The Obama administration fast-tracked visa applications
for two dozen foreign investors of a Las Vegas casino hotel after Senate Majority Leader Harry Reid and his staff intervened, The Washington Times reported Wednesday.
The visas were approved despite Homeland Security officials initially denying the applications due to concerns about "suspicious financial activity" involving some of the Asian applicants.
The companies in the U.S. that will most benefit from the visa approvals have executives who are politically-connected and have been heavy Democratic donors in the past, says the Times.
According to the Times, Reid, a Nevada Democrat, personally put pressure on the top official at the U.S. Citizenship and Immigration Services (USCIS), Alejandro Mayorkas, who is President Barack Obama's current nominee to be the No. 2 Homeland Security official.

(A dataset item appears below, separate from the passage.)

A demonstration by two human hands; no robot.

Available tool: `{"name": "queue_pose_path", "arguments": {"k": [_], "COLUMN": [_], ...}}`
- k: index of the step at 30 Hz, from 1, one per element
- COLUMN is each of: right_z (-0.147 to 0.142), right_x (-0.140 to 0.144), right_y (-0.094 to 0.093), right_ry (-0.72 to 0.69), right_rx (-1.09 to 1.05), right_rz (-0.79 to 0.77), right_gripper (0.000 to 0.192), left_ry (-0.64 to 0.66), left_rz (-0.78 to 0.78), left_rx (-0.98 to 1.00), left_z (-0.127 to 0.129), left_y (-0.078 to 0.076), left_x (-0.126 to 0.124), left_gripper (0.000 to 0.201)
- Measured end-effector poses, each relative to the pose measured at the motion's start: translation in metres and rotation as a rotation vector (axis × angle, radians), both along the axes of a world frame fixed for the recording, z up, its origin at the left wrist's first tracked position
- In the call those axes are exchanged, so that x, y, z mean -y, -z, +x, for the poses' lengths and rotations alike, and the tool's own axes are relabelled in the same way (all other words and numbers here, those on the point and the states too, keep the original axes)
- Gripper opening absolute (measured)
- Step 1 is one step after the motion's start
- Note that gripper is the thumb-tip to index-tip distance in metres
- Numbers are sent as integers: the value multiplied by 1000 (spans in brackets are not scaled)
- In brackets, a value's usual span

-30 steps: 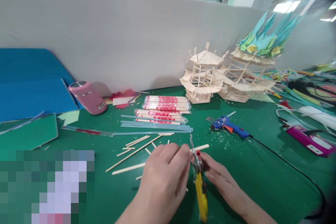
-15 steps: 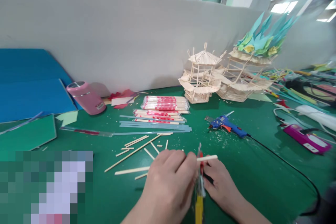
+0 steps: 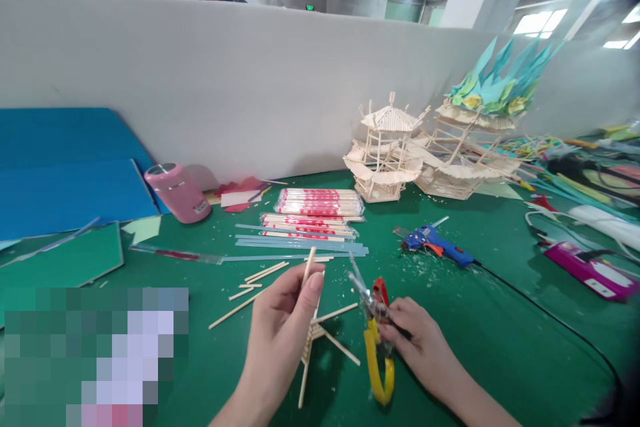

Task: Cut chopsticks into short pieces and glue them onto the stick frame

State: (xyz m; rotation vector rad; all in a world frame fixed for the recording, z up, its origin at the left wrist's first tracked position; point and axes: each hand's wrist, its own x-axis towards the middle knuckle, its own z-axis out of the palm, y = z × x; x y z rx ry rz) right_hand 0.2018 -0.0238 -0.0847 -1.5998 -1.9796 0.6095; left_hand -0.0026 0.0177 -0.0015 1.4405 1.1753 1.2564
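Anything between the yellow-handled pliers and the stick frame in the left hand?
Nothing visible. The yellow-handled pliers in the right hand sit just right of the wooden stick frame held by the left hand, with bare green table around.

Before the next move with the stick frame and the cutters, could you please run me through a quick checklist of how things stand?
1. Left hand has a grip on the stick frame: ok, thumb and fingers pinch an upright stick.
2. Right hand holds the cutters: ok, it grips the yellow handles.
3. Cutter blades clear of the frame: ok, they stand apart to its right, nothing between them.
4. Left fingers away from the blades: ok.
5. Glue gun clear of both hands: ok, it lies farther back on the green mat.
6. Glued joints of the frame firm: cannot tell.
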Motion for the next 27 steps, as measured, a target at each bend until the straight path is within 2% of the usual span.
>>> {"name": "queue_pose_path", "arguments": {"k": [2, 5, 10, 14, 17, 21, 24, 27], "right_z": [-1, -6, -20, -28, -31, -37, -44, -49], "right_x": [0, 1, 2, -1, -4, -10, -14, -17], "right_y": [-2, -10, -29, -41, -46, -53, -57, -55], "right_ry": [15, 49, 44, 44, 58, 90, 80, 84], "right_rx": [-8, -12, 23, 64, 77, 78, 78, 92], "right_rz": [3, 16, 72, 146, 203, 275, 302, 325], "right_gripper": [29, 29, 26, 22, 17, 30, 19, 17], "left_ry": [-42, -15, 8, -77, -147, -171, -155, -151], "left_rz": [-38, -62, -33, -2, 25, 64, 86, 102], "left_rx": [40, -81, -238, -195, -191, -234, -280, -333], "left_z": [0, 5, 16, 17, 15, 16, 18, 17], "left_y": [6, 9, 1, -6, -8, -8, -10, -12], "left_x": [3, 6, 1, -6, -8, -5, -3, -3], "left_gripper": [27, 32, 28, 31, 32, 36, 39, 39]}}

His appointment is due to be reviewed by the Senate on Wednesday.
The Asian investors behind a major renovation of the SLS Hotel on the Las Vegas Strip, previously known as the historic Sahara Casino, are reportedly receiving the expedited EB-5 green card applications.

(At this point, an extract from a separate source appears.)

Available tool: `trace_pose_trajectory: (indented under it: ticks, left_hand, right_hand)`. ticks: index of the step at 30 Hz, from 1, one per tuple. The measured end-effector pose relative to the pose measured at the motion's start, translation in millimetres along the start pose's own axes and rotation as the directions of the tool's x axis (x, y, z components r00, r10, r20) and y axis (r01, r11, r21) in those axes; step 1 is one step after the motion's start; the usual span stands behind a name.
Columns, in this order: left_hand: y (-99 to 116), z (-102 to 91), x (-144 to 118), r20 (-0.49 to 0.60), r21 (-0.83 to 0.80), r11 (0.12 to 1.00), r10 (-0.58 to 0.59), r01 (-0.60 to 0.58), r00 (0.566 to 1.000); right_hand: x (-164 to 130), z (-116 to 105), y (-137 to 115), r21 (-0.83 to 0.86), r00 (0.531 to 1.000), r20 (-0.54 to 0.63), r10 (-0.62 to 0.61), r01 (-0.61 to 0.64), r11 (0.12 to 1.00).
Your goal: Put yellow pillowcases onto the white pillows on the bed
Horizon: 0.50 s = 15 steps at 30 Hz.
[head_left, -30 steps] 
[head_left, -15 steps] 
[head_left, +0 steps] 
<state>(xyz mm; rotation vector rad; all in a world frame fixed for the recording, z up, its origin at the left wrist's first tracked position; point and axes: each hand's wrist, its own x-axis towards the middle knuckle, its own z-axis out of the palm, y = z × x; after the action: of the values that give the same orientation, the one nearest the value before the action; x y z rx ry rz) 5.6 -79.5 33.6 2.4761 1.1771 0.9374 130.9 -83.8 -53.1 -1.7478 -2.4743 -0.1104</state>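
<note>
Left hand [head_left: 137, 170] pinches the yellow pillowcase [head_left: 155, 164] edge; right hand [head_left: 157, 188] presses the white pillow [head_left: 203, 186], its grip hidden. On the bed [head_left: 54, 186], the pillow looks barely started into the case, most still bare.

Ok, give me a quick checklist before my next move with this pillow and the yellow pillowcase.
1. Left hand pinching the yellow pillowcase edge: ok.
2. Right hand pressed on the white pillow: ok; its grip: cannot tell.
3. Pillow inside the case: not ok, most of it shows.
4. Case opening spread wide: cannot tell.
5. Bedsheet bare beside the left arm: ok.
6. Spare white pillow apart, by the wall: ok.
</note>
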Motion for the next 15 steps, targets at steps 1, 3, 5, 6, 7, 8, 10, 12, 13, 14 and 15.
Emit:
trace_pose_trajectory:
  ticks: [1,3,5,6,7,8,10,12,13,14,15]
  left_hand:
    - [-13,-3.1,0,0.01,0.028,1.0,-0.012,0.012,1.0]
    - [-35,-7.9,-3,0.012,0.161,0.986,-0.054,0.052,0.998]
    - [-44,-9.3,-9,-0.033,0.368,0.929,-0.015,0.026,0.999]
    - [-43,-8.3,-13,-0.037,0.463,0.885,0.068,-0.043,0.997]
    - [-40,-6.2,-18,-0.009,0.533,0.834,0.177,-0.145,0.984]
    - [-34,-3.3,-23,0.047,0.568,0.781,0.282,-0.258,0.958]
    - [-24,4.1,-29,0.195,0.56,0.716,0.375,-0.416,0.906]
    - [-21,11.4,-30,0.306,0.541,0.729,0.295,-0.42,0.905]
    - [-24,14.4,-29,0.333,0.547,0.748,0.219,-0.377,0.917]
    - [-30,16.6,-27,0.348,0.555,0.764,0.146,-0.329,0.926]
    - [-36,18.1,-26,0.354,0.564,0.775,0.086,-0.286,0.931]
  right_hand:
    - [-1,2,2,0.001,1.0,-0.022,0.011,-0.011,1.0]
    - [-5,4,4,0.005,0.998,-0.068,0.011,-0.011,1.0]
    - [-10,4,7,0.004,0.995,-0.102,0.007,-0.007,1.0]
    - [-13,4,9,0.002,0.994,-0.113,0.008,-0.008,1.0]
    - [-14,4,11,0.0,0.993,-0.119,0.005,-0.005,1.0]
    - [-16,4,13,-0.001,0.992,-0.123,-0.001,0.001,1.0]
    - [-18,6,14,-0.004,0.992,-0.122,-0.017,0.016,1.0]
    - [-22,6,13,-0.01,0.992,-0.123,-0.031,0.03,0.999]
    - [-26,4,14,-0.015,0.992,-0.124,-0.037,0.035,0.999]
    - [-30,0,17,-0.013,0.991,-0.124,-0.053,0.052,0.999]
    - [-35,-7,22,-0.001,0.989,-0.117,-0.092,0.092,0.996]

Although the Times reported that Reid's staff was involved from the beginning of the applications, Homeland Security officials at first turned down requests by the SLS Hotel for the visas on the grounds that the building failed to meet the normal criteria for expedited review. The Homeland decision issued in December last year stated, “there is no appeal or reconsideration of this decision.”

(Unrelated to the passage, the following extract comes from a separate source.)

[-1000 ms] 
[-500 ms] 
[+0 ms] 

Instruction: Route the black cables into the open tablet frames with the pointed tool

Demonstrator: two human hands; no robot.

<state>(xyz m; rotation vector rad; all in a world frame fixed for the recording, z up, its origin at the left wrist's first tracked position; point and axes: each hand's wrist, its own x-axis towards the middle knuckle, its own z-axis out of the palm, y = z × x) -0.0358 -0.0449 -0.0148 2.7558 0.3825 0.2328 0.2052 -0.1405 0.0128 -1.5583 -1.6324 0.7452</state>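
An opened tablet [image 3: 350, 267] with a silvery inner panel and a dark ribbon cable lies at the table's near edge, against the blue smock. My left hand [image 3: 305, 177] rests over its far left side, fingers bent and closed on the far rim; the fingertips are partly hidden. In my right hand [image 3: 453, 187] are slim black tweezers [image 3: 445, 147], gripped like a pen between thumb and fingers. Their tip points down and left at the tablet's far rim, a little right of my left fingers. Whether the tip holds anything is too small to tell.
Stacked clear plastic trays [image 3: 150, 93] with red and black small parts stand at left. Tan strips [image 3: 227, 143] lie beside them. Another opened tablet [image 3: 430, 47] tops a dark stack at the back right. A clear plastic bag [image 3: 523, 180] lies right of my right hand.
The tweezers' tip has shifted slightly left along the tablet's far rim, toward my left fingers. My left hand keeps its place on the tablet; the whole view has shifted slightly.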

According to the Times, the interference from Reid's staff was so fierce that there was even an angry shouting match over the phone involving an immigration official.
“This one is going to be a major headache for us all because Mr. Reid's office/staff is pushing hard and I just had a long yelling match on the phone,” USCIS Legislative Affairs official Miguel "Mike" Rodriguez warned in an email last year to Homeland Security Department officials.
The Times reported that Reid's staff allegedly urged Homeland Security officials to change their minds on the applications, repeatedly saying that the hotel would lose its potential funding for its renovation if the USCIS didn’t expedite the visas.
Michael Vannozzi, a former top aide to Reid, wrote to Homeland Security, saying, "As you can imagine this project is pretty important to Southern Nevada. It will probably be the only ‘new’ property opening up on the Strip for some time, and if their $300 million senior lending facility from JP Morgan Chase expires because these visas aren’t processed expeditiously, it will be a huge setback for the project and the 8,600 jobs associated with it."
The EB-5 visa gives permanent residency status, or green cards, to foreign nationals who invest $1 million, or $500,000 in high unemployment areas, creating at least 10 jobs.
The Times noted that Reid’s office and hotel officials did not respond to repeated requests from the newspaper for comment.